_TASK PROMPT_
Write out the data exactly from its first line onward, ending with the line in which "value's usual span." appears.

_INFORMATION PROVIDED_
● ● ● ● ●
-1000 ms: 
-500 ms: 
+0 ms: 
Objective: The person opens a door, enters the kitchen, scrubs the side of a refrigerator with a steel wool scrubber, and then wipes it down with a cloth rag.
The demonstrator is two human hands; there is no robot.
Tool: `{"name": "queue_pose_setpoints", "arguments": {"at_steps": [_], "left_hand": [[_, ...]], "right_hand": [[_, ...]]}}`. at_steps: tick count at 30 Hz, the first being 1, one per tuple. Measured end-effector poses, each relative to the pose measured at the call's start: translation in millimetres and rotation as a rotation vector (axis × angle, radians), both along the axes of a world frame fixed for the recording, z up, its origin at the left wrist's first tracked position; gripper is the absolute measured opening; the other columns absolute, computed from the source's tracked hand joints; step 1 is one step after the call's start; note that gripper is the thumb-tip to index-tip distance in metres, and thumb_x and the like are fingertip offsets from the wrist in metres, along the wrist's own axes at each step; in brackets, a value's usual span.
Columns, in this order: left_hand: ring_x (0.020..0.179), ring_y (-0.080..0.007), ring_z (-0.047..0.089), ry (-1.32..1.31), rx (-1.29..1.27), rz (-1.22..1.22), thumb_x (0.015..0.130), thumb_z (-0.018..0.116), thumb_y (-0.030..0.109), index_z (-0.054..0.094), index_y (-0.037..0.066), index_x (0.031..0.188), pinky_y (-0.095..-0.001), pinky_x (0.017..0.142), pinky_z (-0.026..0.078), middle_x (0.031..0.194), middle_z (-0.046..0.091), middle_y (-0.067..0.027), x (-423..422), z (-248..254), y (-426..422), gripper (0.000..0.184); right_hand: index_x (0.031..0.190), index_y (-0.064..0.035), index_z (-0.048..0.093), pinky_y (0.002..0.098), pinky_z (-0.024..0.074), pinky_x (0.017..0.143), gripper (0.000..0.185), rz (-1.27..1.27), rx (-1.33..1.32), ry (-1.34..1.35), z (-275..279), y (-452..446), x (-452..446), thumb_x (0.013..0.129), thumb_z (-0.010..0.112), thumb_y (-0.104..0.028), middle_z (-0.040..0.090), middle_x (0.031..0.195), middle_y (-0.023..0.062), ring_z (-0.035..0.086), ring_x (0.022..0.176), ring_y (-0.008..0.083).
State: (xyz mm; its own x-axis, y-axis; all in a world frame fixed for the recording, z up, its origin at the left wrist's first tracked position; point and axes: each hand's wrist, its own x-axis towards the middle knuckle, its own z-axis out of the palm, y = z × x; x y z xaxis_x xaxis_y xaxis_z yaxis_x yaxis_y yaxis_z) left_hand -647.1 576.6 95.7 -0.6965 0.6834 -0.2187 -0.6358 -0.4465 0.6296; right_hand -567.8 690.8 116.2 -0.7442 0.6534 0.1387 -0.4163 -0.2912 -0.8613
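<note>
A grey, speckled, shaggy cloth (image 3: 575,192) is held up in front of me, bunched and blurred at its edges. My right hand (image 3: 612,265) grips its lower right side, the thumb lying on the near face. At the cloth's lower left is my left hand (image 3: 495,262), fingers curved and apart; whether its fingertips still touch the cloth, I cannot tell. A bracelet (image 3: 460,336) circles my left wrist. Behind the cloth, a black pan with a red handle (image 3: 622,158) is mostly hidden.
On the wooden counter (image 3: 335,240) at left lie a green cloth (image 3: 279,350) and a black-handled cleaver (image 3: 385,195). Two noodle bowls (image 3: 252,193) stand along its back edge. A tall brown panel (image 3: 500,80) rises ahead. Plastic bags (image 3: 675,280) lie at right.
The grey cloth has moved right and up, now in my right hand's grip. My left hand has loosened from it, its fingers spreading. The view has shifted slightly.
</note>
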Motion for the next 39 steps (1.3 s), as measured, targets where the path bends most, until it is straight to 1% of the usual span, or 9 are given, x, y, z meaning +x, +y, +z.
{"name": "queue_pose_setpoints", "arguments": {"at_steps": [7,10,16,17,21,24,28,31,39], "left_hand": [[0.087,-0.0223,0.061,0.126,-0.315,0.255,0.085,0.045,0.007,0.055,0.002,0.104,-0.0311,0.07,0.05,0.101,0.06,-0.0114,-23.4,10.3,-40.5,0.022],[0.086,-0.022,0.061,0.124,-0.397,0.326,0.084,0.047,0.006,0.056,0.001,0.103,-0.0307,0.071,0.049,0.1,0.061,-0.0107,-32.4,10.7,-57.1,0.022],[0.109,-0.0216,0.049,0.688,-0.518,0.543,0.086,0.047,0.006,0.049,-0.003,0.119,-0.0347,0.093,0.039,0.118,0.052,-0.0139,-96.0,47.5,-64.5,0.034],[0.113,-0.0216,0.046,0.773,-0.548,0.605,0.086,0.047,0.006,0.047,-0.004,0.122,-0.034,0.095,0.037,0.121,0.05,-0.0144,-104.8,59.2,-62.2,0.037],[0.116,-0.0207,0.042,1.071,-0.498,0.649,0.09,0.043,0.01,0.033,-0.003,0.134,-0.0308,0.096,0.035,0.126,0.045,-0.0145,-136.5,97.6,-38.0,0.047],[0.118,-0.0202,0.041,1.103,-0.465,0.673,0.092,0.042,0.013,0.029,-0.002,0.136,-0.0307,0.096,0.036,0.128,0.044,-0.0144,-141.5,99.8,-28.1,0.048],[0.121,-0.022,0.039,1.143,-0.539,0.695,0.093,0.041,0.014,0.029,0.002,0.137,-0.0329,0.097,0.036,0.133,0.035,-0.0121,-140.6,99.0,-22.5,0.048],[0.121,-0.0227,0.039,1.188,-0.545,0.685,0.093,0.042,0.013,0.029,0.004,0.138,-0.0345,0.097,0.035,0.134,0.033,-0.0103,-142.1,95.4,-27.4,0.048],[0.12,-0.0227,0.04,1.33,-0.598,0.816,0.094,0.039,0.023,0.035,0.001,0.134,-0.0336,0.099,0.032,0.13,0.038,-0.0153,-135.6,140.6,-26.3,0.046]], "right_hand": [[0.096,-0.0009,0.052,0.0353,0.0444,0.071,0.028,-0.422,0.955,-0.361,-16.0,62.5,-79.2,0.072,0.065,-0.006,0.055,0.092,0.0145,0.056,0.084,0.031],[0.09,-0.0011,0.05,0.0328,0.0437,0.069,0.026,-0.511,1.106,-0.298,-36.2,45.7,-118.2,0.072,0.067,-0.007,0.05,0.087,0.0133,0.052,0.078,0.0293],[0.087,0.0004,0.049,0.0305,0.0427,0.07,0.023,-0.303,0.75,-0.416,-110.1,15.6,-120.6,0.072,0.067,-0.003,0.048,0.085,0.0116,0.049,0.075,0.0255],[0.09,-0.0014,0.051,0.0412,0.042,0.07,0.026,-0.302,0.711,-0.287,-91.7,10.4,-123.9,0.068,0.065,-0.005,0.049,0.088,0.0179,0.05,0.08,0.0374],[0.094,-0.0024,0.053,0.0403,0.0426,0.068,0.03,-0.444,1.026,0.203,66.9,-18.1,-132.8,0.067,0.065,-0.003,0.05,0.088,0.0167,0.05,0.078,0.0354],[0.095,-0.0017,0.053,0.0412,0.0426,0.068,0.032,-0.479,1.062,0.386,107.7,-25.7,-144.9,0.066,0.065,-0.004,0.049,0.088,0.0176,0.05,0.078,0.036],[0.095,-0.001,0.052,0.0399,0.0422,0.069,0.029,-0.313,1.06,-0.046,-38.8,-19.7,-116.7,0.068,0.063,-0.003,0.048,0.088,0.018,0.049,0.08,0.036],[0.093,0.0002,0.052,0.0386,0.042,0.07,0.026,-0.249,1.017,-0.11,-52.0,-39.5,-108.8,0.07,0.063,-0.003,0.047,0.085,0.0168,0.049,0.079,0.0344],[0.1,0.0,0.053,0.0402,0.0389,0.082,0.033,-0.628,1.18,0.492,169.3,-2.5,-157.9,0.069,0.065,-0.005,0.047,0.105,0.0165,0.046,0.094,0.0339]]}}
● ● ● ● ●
_WRITTEN ANSWER_
-1000 ms: 
-500 ms: 
+0 ms: 
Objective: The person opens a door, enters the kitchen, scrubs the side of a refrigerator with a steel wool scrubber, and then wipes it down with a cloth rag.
The demonstrator is two human hands; there is no robot.
Tool: `{"name": "queue_pose_setpoints", "arguments": {"at_steps": [_], "left_hand": [[_, ...]], "right_hand": [[_, ...]]}}`. at_steps: tick count at 30 Hz, the first being 1, one per tuple. Measured end-effector poses, each relative to the pose measured at the call's start: translation in millimetres and rotation as a rotation vector (axis × angle, radians), both along the axes of a world frame fixed for the recording, z up, its origin at the left wrist's first tracked position; gripper is the absolute measured opening; the other columns absolute, computed from the source's tracked hand joints; step 1 is one step after the call's start; note that gripper is the thumb-tip to index-tip distance in metres, and thumb_x and the like are fingertip offsets from the wrist in metres, along the wrist's own axes at each step; in brackets, a value's usual span.

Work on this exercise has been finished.